Decreasing Government Support for Higher Education
The precipitous fall in public funding of higher education was detailed recently in a New York Times article by David Leonhardt (2017), who suggests that “[t]he country’s most powerful engine of upward mobility is under assault.” In fact, he sees this assault on colleges to really be an assault on the American dream itself, as more and more state institutions recruit out-of-state students who pay a higher tuition than their in-state peers so that the universities can meet budget deficits. The consequence is that universities reject economically diverse students who might have less money and lower grades but the same academic potential as their wealthier counterparts. Cutting funding thus means limiting opportunities for economically depressed students to earn a degree and to move into the middle class (Leonhardt 2017).
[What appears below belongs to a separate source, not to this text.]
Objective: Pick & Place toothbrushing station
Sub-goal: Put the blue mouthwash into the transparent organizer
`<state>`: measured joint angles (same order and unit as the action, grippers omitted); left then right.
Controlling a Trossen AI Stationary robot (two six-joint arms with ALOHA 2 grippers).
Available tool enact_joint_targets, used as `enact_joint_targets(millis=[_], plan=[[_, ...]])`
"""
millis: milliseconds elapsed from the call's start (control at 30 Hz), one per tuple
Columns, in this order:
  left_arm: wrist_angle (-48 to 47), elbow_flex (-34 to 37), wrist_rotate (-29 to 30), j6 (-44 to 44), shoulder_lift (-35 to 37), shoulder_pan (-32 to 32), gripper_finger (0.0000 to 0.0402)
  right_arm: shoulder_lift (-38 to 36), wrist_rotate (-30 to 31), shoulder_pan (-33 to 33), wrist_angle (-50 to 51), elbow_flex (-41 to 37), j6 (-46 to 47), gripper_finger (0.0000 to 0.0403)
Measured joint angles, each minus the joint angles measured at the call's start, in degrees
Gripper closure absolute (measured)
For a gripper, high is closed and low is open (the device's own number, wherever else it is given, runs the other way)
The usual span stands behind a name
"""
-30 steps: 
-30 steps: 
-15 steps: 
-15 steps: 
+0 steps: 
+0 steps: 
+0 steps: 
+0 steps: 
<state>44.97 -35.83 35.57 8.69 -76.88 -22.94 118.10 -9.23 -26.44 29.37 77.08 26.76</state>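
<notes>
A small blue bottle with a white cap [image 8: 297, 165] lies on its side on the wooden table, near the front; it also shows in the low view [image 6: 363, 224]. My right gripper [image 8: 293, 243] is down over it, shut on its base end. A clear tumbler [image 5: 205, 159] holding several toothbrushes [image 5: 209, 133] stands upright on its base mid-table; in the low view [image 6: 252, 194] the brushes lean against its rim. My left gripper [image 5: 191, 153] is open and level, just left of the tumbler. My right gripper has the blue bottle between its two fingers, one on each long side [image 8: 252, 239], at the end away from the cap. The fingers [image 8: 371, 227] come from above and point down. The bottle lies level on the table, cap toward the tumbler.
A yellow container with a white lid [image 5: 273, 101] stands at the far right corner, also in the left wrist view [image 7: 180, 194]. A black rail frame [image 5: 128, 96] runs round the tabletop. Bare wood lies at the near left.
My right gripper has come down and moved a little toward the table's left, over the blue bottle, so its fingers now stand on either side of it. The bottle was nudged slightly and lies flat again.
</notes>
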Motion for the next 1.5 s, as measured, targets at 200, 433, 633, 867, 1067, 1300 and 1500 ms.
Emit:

Leonhardt uses the increasingly infrequent issuance of Pell grants to make his point; of all the public colleges measured in the 2017 College Access Index, the average percentage of last year’s freshmen who received Pell grants dropped from 24.3% between 2011-12 to 21.8%. At the University of California’s San Diego campus, the percentage of freshmen students receiving Pell grants dropped from 46% to 26% in five years. Private universities, meanwhile, continue to consistently supply 16% of their freshmen with Pell grants from year to year. Only a few outlying states are still increasing their funding of higher education instead of decreasing it, and as of May 2017, Alaska, Wyoming, and Wisconsin are some of those outliers (Leonhardt 2017).
Another is North Dakota. John Hageman with The Bismarck Tribune reports that the state raised its funds for higher education by a dramatic 38% from 2011-2015. This translates to a boost from $657.8 million to $910.6 million. The state funding then dropped, however, from 2015-2017 to $837.8 million (Hageman 2017).
Decreasing Government Support for K-12
Likewise, state funding for K-12 has also suffered in a similar pattern over the last ten years. Michael Leachman and Chris Mai’s (2014) report for the Center on Budget and Policy Priorities found that “[a]t least 35 states [were] providing less funding per student for the 2013-14 school year than they did before the recession. Fourteen of these states [had] cut funding per student by more than 10%.” And while some states, like New Mexico, had increased their funding, the amount was too small to offset previous years’ cuts (Leachman and Mai 2014).
The Center on Budget and Policy Priorities concurs, arguing that the decline in state investments in education is uniquely startling “[a]t a time when the nation is trying to produce workers with the skills to master new technologies and adapt to the complexities of a global economy” (Leachman and Mai 2014).
And finally, to make matters worse, all of this is occurring in the midst of a national conversation on student loan repayments and as President Trump’s 2018 budget proposes further cuts to economically diverse students’ education from K-20.